As to the sufficiency of the evidence to support the court's determination of guilt we repeat what we said in Bethards v. State:

"This court has often stated that before it will reverse a conviction because of insufficiency of the evidence,

"`. . . evidence when considered most favorably to the state and the conviction must be so insufficient in probative value and force that it can be said as a matter of law that no trier of the facts acting reasonably could be convinced to that degree of certitude which the law defines as "beyond a reasonable doubt."'

"Much of the state's case against the defendant is based on circumstantial evidence. However, it is well established that a finding of guilt may rest upon evidence which is entirely circumstantial. Indeed, although each element of a crime must be proven beyond a reasonable doubt, each element may be proven beyond a reasonable doubt by circumstantial evidence alone.

"After our review of the record in this case, we are entirely satisfied that while the circumstantial evidence presented is not overwhelming, it clearly is sufficient to satisfy the test set forth in Lock v. State [(1966), 31 Wis.2d 110, 142 N.W.2d 183]."

Considering all the testimony, not merely any single part of it, in a light most favorable to the state and conviction, we are convinced that the evidence was not so insufficient that the courts could not find this defendant guilty beyond a reasonable doubt. The web. of evidence, albeit mostly circumstantial, describing the activity of the mysterious car and its occupants, the location of the defendant at employment in the area, the tracing of pieces of the lockbox in the stolen safe, the early September, 1966, spending by defendant, was sufficient to reasonably convince a trier of fact of this defendant's guilt.

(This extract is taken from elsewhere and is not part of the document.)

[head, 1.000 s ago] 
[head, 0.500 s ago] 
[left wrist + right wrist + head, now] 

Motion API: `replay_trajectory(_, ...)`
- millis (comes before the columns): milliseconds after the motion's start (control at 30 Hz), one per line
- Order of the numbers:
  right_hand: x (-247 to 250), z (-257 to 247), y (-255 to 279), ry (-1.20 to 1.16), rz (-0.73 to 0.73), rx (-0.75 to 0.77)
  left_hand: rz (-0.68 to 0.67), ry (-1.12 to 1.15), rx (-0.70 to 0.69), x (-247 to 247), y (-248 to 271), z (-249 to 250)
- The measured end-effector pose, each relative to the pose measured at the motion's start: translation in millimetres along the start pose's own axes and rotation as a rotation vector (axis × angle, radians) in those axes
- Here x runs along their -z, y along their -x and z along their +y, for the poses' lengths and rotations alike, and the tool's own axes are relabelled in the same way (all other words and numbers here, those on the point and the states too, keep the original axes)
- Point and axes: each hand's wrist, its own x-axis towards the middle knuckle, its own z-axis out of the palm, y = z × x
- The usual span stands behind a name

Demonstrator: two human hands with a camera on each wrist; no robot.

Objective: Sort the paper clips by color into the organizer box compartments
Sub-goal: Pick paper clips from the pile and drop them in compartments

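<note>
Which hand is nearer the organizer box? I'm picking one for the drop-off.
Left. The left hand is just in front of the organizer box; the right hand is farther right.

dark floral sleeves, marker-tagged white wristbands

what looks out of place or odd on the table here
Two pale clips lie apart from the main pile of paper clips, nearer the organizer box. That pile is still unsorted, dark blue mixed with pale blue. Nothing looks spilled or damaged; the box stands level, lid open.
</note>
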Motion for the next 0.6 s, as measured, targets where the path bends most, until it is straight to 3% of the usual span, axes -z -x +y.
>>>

Defendant finally urges this court to exercise its discretionary power under sec. 251.09, Stats., and grant him a new trial in the interest of justice.

"[A] new trial will be granted in the interests of justice only where it appears that the defendant ought not to have been convicted and that a new trial conducted under optimum conditions would probably result in an acquittal."

White v. State(1970), 45 Wis.2d 672, 681, 173 N.W.2d 649.

Defendant has offered no reasons why this court should exercise its discretion in this case, and none appears to exist. It is not probable that there has been a miscarriage of justice. By the Court. — Judgment and order affirmed.

State v. Kramer (1969), 45 Wis.2d 20, 171 N.W.2d 919; Woodhull v. State (1969), 43 Wis.2d 202, 168 N.W.2d 282.